Une journée chez Madame Audet…

Petite fille, tous les samedis matins, ma sœur et moi prenions l’autobus sur la rue St-Denis, la 30 si ma mémoire est bonne et nous allions passer presque toute la journée chez Mme Jean-Louis Audet. Cette femme, grande amoureuse de la langue française, a vu défiler chez elle beaucoup de jeunes comédiens et comédiennes de l’époque dont Monique Miller, Jean-Louis Roux, Gilles Pelletier, Béatrice Picard, presque tout le bottin de l’Union des artistes est sans doute passé chez elle. On pouvait y croiser aussi des futures vedettes telles que Pierre Lalonde, Denise Bombardier, Geneviève Bujold, Robert Charlebois et André Brassard. Madame Audet habitait au rez-de-chaussée d’un grand triplex sur la rue St-Hubert à Montréal au cœur du Plateau Mont-Royal. Le genre d’immense appartement flanqué d’un long corridor au bout duquel se trouvaient la cuisine et un escalier menant au sous-sol dans lequel avaient lieu les cours de diction et d’art dramatique qu’elle donnait à des groupes d’enfants dont ma sœur et moi faisions partie. Dans cette grande pièce se trouvait un piano et Mme Audet qui portait souvent un grand chapeau à large rebord piqué d’une aiguille y jouait en nous accompagnant pendant que nous chantions des comptines. Je me souviens entre autres de l’Île aux corsaires que j’ai repris plus tard avec ma sœur lors d’un mariage. Ce moment fut mémorable, car personne ne connaissait cette chanson et comme la plupart des convives étaient plus ou moins ivres, ils écoutaient nonchalamment notre duo qui s’époumonait sur le podium. Ce fut le début de la fin de notre trop brève carrière…

C’était toute une expédition que d’aller chez Mme Audet. L’autobus qui y menait était souvent bondé et il nous arrivait de faire le trajet debout. Arrivées à destination, nous descendions au coin de St-Denis et Rachel où se trouvait un restaurant de hot-dog et de frites qui me semblait être le summum de la haute gastronomie. Pour la modique somme de 25 cents, nous pouvions manger deux hot-dogs et une frite bien graisseuse arrosée d’un coke. De temps en temps, nous prenions aussi une soupe au poulet et nouille du grand chef Campbell. La facture totale devait s’élever autour de 75 cents! C’était ma sœur qui tenait les cordons de la bourse…

En sortant du casse-croûte, à quelques rues de là, nous arrivions enfin chez Mme Audet et nous allions au sous-sol rejoindre les autres enfants. Son « école du petit monde » était très populaire à l’époque. Nous récitions des fables de Lafontaine, chantions des comptines comme « Mon petit oiseau est dans une cage, regardez, regardez comme il est beau, sur sa petite tête il a un petit plumeau, regardez, regardez comme mon oiseau est beau ». Nous chantions cette comptine en tenant à la main des petites cages en plastique qui contenaient des fausses perruches. J’ai encore cette chanson enfantine en tête après toutes ces années, c’est vous dire à quel point cette période m’a marquée.

Madame Jean-Louis Audet de son véritable nom Yvonne Duckett avait un amour véritable pour la langue française et le « bon parler » comme nous le disions à l’époque.
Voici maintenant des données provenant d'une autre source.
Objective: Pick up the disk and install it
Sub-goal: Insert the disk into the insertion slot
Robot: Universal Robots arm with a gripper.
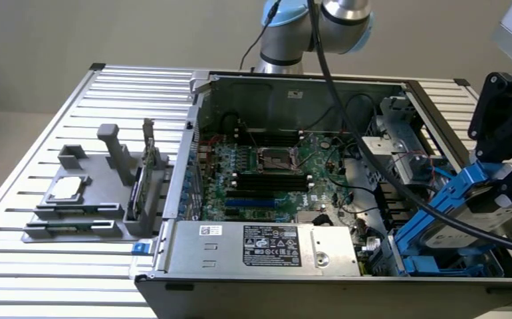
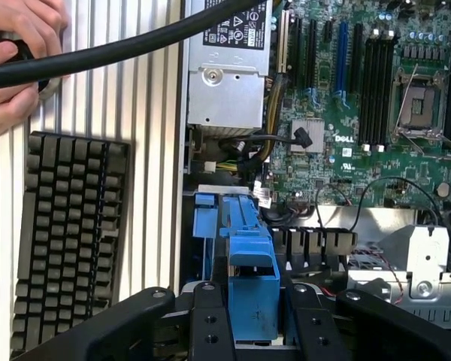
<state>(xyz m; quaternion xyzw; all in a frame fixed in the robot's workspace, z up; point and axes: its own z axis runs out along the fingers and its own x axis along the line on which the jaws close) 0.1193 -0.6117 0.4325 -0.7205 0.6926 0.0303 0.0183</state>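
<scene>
The disk [image 1: 471, 222], a silver-grey drive framed by blue carrier rails, hangs tilted over the drive bay corner of the open computer case [image 1: 205, 100], at the exterior view's right. My gripper [image 1: 507, 194] is shut on it from above. In the wrist view the black fingers [image 2: 210, 320] clamp the disk's blue carrier [image 2: 253, 282] from both sides, above another blue rail [image 2: 210, 226] in the bay. The drive's metal face is hidden in the wrist view.
A motherboard [image 1: 269, 169] and the power supply [image 1: 269, 246] fill the case. A grey fixture [image 1: 88, 199] holds a small chip and an upright card outside it. A hand [image 2: 15, 68] holds the black cable [image 2: 135, 45] beside a keyboard [image 2: 71, 233].
</scene>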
Elle a su inculquer cet amour à ses élèves et elle fait sans aucun doute partie de notre patrimoine culturel collectif.

Petite anecdote : Madame Audet a été immortalisée dans la chanson Miss Pepsi interprétée par Robert Charlebois et dont le texte de Mouffe dit ceci : « Elle a étudié le chant, le piano, la claquette, la diction, le ballet, chez Madame Audet, elle en faisait tellement, un vrai p’tit chien savant ».
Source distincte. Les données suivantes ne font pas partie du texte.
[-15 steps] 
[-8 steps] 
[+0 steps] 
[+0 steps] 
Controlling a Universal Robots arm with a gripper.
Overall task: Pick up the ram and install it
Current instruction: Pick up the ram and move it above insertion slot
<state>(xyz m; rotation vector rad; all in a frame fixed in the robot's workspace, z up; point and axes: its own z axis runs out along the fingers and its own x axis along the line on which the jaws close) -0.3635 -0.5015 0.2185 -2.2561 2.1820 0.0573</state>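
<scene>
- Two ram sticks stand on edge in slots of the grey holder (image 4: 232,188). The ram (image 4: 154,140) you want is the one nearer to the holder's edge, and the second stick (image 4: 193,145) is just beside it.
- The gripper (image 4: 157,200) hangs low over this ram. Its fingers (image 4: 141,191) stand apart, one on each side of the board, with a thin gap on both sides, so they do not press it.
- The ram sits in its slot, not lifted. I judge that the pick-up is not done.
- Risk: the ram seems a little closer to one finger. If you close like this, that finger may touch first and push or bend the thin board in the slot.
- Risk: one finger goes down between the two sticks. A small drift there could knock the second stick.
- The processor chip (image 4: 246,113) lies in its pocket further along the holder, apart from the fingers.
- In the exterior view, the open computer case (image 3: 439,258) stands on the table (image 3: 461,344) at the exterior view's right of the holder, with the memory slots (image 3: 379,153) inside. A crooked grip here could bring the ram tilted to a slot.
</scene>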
Je me considère privilégiée d’avoir connu cette femme passionnée par notre belle et combien riche langue! Cette femme d’exception a été une véritable pionnière dans son domaine. Décédée en 1970 alors que j’avais 13 ans, je n’allais plus suivre ses cours, mais j’ai essayé de mettre en pratique toutes les notions acquises au fil des ans en allant le samedi chez Mme Audet…

1 commentaire
  1. C’est la première fois que je lis un article au sujet de cette grande dame que j’ai connu toute jeune. Elle était mon professeur de diction. J’ignorais qu’elle était décédée. Merci pour cet article qui a ravivé tant de souvenirs. Merci Madame Audet!